Colorado Supreme Court disqualifies Trump from presidential ballot
Published : 20 Dec 2023, 03:03
Updated : 20 Dec 2023, 10:58
The Colorado Supreme Court ruled on Tuesday that Donald Trump is ineligible to run for president in 2024 because of the Jan. 6 riot at the U.S. Capitol, and the Centennial State authority should disqualify the former U.S. president from appearing on the ballot in 2024 presidential election, reported Xinhua.
The Supreme Court, in a 4-3 opinion, found that Trump is barred under a provision of Section Three of the 14th Amendment that prohibits people who engaged in insurrection from running for office and ordered the Secretary of State of Colorado not to list Trump's name on the 2024 presidential primary ballot or to count any write-in votes cast for him.
Colorado's case is the first of many legal challenges across the country to result in a ruling disqualifying Trump from the ballot as the former president seeks the 2024 Republican nomination, also marking the first time in history that Section Three of the 14th Amendment has been used to disqualify a presidential candidate.
Trump has denied any wrongdoing and attacked the case in Colorado and similar lawsuits in other states against him as baseless and anti-democratic.

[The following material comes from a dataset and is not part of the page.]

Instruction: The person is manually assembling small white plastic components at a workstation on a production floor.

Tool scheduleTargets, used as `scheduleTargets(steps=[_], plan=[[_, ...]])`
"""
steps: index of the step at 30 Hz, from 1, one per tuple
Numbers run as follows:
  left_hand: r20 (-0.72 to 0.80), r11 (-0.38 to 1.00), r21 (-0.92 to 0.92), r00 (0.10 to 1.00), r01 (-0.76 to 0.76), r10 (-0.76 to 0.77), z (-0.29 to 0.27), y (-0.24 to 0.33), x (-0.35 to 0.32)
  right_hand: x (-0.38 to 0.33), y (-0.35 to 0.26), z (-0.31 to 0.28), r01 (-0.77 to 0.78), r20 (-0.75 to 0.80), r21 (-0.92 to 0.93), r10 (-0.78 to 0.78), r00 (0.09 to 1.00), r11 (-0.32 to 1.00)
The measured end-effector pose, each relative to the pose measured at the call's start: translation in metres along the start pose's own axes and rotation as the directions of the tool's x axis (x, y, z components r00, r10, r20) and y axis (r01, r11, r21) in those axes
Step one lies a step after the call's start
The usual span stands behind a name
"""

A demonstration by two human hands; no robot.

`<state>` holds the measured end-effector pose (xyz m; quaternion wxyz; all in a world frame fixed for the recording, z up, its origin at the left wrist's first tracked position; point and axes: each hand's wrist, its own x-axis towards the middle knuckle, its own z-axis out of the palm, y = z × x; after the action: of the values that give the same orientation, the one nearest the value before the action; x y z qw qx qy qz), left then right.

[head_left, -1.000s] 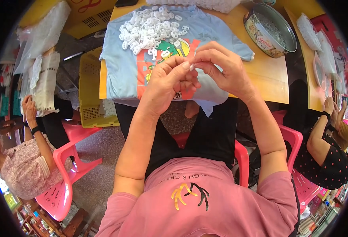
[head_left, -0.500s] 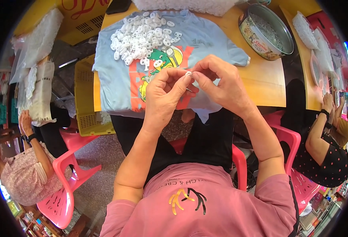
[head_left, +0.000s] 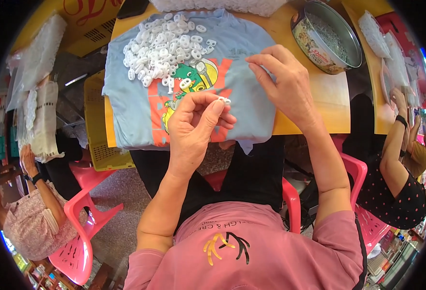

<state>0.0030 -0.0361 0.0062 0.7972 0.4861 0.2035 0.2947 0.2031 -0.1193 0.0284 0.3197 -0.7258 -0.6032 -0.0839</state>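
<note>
My left hand (head_left: 196, 125) pinches a small white oval plastic piece (head_left: 225, 101) between thumb and forefinger, above the pale blue printed T-shirt (head_left: 256, 113) spread over the table. To the right, my right hand (head_left: 288, 79) is over the shirt, its thumb and forefinger slightly apart with nothing visible between them. Its fingertips are beside a few tiny thin bits (head_left: 237, 51) lying on the cloth, too small to name. A heap of white oval plastic pieces with two holes (head_left: 160, 46) lies on the shirt's far left part.
A round tin (head_left: 314, 53) holding many small metallic bits stands at the far right of the wooden table (head_left: 326, 104). Clear bags of white pieces (head_left: 218, 4) lie at the back. A yellow crate (head_left: 104, 152) sits below left. Other people work at both sides, near pink chairs (head_left: 80, 222).
My right hand has let go of the white piece and moved right and away, toward the tiny bits on the shirt. My left hand still holds the piece, slightly lower.
</note>
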Motion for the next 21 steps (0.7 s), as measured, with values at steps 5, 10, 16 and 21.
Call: scheduleTargets(steps=[5,10,16,21], plan=[[0.007,1.0,0.005,1.0,-0.014,0.014,0.0002,-0.0006,0.0003,0.0041,0.0018,0.0034,0.012,0.018,-0.056,-0.011,1.0,0.998],[0.0,1.0,-0.004,1.0,0.005,-0.005,0.0008,0.0005,-0.0006,0.0051,0.0028,0.0094,0.057,0.046,-0.12,-0.052,0.998,0.991],[0.003,1.0,-0.009,1.0,-0.01,0.01,0.0004,-0.0001,0.0002,0.0046,0.0049,0.0046,0.044,0.044,0.03,-0.045,0.998,0.999],[0.008,1.0,-0.007,1.0,-0.013,0.013,-0.0006,0.0004,0.0,0.0084,0.0095,0.0066,-0.019,0.035,0.063,0.017,0.999,0.998]])
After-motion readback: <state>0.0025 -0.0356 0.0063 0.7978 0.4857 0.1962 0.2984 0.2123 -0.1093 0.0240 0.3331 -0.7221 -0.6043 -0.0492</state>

The Colorado Supreme Court stays Tuesday's ruling until Jan. 4, 2024, the day before the deadline for the Secretary of State to certify its presidential primary ballots, pending a likely appeal requiring to include Trump's name on the March 5 primary ballot unless the federal justices order otherwise.
It's a near-certainty the case will head to the U.S. Supreme Court, the Denver Post predicted, adding that Steven Cheung, a spokesperson for Trump's campaign, promised to file an appeal to the U.S. Supreme Court quickly.
Cheung called the Colorado Supreme Court's decision "completely flawed."
All seven members of the Colorado Supreme Court were appointed by the state's Democratic governors. The suit was filed in early September against Trump and Colorado Secretary of State Jena Griswold, but the legal battle has always been between the plaintiffs and Trump's legal team.
Section Three of the 14th Amendment says officials who take an oath to support the Constitution are banned from future office if they "engaged in insurrection." The Civil War-era constitutional clause is designed to disqualify anyone who took the oath of office in the Confederacy from running for public office.
It does not explicitly mention the presidency and has only been applied twice since 1919.
The Colorado Supreme Court's majority on Tuesday reversed a lower court's decision that the president was not an "officer" under the Constitution; therefore, the clause did not apply.
Trump has frequently claimed "presidential immunity" in legal cases against him, trying to also have the felony charges against him dismissed.
"We have full confidence that the U.S. Supreme Court will quickly rule in our favor and finally put an end to these un-American lawsuits," Cheung said in a statement.
Nevertheless, U.S. District Judge Tanya Chutkan rejected his "immunity" claim on felony charges, ruling Trump's time in the White House did not give him the "divine right of kings to evade the criminal accountability that governs his fellow citizens."
Trump's team was counting on the winding appellate process to delay the trial past the November 2024 election.
Lawsuits citing the 14th Amendment against Trump were dismissed early by multiple courts in many states, including Michigan, Minnesota, Washington, Arizona, Rhode Island, New Hampshire and Florida.